This doctrine was characterized as the "odd-lot" doctrine in the English case of Cardiff Corporation v. Hall, 1 K.B. 1009, 1020 (1911):

"`[T]here are cases in which the onus of shewing that suitable work can in fact be obtained does fall upon the employer who claims that the incapacity of the workman is only partial. If the accident has left the workman so injured that he is incapable of becoming an ordinary workman of average capacity in any well known branch of the labor marketif in other words the capacities for work left to him fit him only for special uses and do not, so to speak, make his powers of labour a merchantable article in some of the well known lines of the labour market, I think it is incumbent upon the employer to shew that such special employment can in fact be obtained by him. If I might be allowed to use such an undignified phrase, I should say that if the accident leaves the workman's labour in the position of an "odd lot" in the labour market, the employer must shew that a customer can be found who will take it....'" Larson, supra, sec. 57.51, pp. 10-119.

This concept was approved for New York State in an opinion written by Judge Benjamin N. Cardozo, Jordan v. Decorative Co., 230 N.Y. 522, 130 N.E. 634 (1921):

*495 "He [the plaintiff] was an unskilled or common laborer. He coupled his request for employment with notice that the labor must be light. The applicant imposing such conditions is quickly put aside for more versatile competitors. Business has little patience with the suitor for ease and favor. He is the `odd lot' man ... the `nondescript in the labor market'.... Work, if he gets it, is likely to be casual and intermittent.... Rebuff, if suffered, might reasonably be ascribed to the narrow opportunities that await the sick and halt." (at 525-26)

Professor Larson characterizes this doctrine as a rule of evidence. He concludes that, where a claimant makes a prima facie case that he has been injured in an industrial accident and, because of his injury, age, education, and capacity, he is unable to secure any continuing and gainful employment, the burden of showing that the claimant is in fact employable and that jobs do exist for the injured claimant shifts to the employer. Larson states:

"A suggested general-purpose principle on burden of proof in this class of cases would run as follows: If the evidence of degree of obvious physical impairment, coupled with other factors such as claimant's mental capacity, education, training, or age, places claimant prima facie in the odd-lot category, the burden should be on the employer to show that some kind of suitable work is regularly and continuously available to the claimant. Certainly in such a case it should not be enough to show that claimant is physically capable of performing light work, and then round out the case for noncompensability by adding a presumption that light work is available. It is a well-known fact of modern economic life that the demand for unskilled and semi-skilled labor has been rapidly declining with the advent of the age of mechanization and automation, and that the great bulk of the persistent hard-core unemployment of the United States is in these categories." Larson, supra, sec. 57.61, pp. XX-XXX-XX.

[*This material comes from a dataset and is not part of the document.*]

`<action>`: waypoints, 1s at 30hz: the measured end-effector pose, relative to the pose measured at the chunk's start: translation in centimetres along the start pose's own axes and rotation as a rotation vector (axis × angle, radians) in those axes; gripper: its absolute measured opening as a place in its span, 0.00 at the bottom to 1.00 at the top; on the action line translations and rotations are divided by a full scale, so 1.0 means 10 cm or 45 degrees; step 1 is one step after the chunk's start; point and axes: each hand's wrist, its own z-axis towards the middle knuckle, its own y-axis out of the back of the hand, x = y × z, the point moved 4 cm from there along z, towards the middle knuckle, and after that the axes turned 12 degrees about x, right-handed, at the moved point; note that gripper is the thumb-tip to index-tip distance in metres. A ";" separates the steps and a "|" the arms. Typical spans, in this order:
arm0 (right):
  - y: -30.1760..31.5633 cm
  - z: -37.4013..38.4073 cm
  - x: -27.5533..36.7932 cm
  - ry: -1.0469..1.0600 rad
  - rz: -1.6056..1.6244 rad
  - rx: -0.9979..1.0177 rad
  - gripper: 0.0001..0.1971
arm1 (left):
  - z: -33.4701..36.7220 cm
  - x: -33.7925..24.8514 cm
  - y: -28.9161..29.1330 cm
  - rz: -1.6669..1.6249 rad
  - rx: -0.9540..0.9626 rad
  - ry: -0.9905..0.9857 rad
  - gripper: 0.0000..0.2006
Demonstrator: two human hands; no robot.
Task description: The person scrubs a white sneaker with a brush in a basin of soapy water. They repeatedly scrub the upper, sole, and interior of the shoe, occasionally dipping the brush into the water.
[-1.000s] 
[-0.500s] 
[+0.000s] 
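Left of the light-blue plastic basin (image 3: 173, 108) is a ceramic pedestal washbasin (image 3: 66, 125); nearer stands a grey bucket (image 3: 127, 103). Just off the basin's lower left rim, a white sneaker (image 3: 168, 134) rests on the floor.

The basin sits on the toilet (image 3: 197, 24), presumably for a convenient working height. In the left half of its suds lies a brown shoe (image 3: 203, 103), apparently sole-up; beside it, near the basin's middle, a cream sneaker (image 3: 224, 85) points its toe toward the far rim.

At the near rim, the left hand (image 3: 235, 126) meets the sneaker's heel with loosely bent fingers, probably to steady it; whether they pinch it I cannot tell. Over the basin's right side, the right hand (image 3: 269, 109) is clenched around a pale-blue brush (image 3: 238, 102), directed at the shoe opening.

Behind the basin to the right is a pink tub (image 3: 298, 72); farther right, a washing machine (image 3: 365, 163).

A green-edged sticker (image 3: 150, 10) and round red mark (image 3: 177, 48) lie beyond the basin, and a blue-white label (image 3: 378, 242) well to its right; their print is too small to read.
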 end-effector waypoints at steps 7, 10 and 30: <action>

We think it clear that what Larson refers to as the "odd-lot" doctrine is a statement of the Wisconsin law as *496 it has existed at least since the 1923 amendments to the Workmen's Compensation Act.

The Attorney General, representing the Department of Industry, Labor and Human Relations on this appeal, expressly recognizes that the "odd-lot" doctrine is but another statement of the accepted law in Wisconsin. The Attorney General states in his brief:

"The department and the state wish to make it clear that they do not dispute the validity of the `odd-lot' doctrine as an evidentiary rule and agree with the claimant that such doctrine is implicit in prior decisions of this court such as McDonald v. Industrial Comm. (1917), 165 Wis. 372, 162 N.W. 345; Milwaukee Western Fuel Co. v. Industrial Comm. (1944), 245 Wis. 334, 13 N.W.2d 919 and Transamerica Ins. Co. v. ILHR Department, supra."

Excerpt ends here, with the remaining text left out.